Aber sie war nicht meine Frau. Die Frau, die vor Jahrhunderten in meinen Armen unter Blut und Wut gestorben und kalt geworden war, war für immer fort.
Es war töricht gewesen. Ich war so in die Freude und Hoffnung eingehüllt gewesen, die in mir aufstieg, als ich sie sah, dass ich alles andere ignoriert hatte.
Der Geschmack ihrer Haut war viel zu würzig, wie pulsierendes Blut und Zimt. Der Duft ihres Haares hatte einen schwachen Geruch, der in unserer Welt nicht üblich war.
Ihre Augen waren jünger, viel jünger, als ich meine Frau je in Erinnerung hatte. Selbst als ich sie das erste Mal traf, hatte sie die Augen eines uralten Vampirs, gehärtet durch Krieg und die Nöte der unteren Klassen.
Vielleicht war sie meine Frau, vielleicht war das nicht einmal ihr Name, aber es spielte keine Rolle. Sie war nicht meine Frau. Daher war sie für mich nichts weiter als ein Körper voller heißem Blut.
Ich seufzte, schüttelte den Kopf und sah auf den Kelch. Es war getan, aber es war nichts, worüber ich mir Sorgen machen musste. Ein Blutpakt mit einem Menschen bedeutete mir nichts. Er würde mit der Zeit verblassen und mit ihrem Tod verschwinden.
Und es gab niemanden sonst in dieser Welt oder der Welt darüber, an den ich jemals denken würde, mich zu binden.
Ich hob meinen Kelch und trank das Blut darin aus, genoss die Wärme und Fülle, bevor ich auch ihr Glas leerte, während sie noch lauter zu weinen und zu schluchzen begann. Sie klang schwach. Erbärmlich, wie jeder andere Mensch, den ich je gefangen hatte.
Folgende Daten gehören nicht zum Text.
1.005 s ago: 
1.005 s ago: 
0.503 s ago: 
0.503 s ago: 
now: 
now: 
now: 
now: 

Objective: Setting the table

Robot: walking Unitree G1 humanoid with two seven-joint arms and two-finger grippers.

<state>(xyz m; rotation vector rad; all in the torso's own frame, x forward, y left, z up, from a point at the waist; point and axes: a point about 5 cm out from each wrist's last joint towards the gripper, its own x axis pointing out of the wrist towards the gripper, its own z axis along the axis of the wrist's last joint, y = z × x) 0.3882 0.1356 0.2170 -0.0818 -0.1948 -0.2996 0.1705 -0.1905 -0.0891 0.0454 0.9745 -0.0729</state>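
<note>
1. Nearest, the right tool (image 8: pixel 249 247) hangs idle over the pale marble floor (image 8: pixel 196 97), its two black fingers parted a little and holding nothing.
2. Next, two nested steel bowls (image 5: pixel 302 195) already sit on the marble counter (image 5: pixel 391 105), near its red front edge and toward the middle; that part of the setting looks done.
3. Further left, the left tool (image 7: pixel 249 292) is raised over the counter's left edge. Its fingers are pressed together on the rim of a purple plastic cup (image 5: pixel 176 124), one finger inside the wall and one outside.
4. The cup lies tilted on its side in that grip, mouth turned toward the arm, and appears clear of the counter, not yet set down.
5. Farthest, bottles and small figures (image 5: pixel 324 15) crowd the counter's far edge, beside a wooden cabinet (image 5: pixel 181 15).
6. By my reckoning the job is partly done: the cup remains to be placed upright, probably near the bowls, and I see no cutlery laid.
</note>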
Sie würde ihren Schmerz verstehen und vielleicht mehr als jeder andere. Einen Blutpakt loszuwerden würde Zeit brauchen. Vielleicht würde sie verhungern oder einfach im Alter in meinem Kerker sterben.
Keines von beiden bereitete mir mehr Freude oder mehr Kummer. Ich fühlte nichts.
Ich sah zu den Dienern hinüber, die abseits standen, verängstigt und wachsam.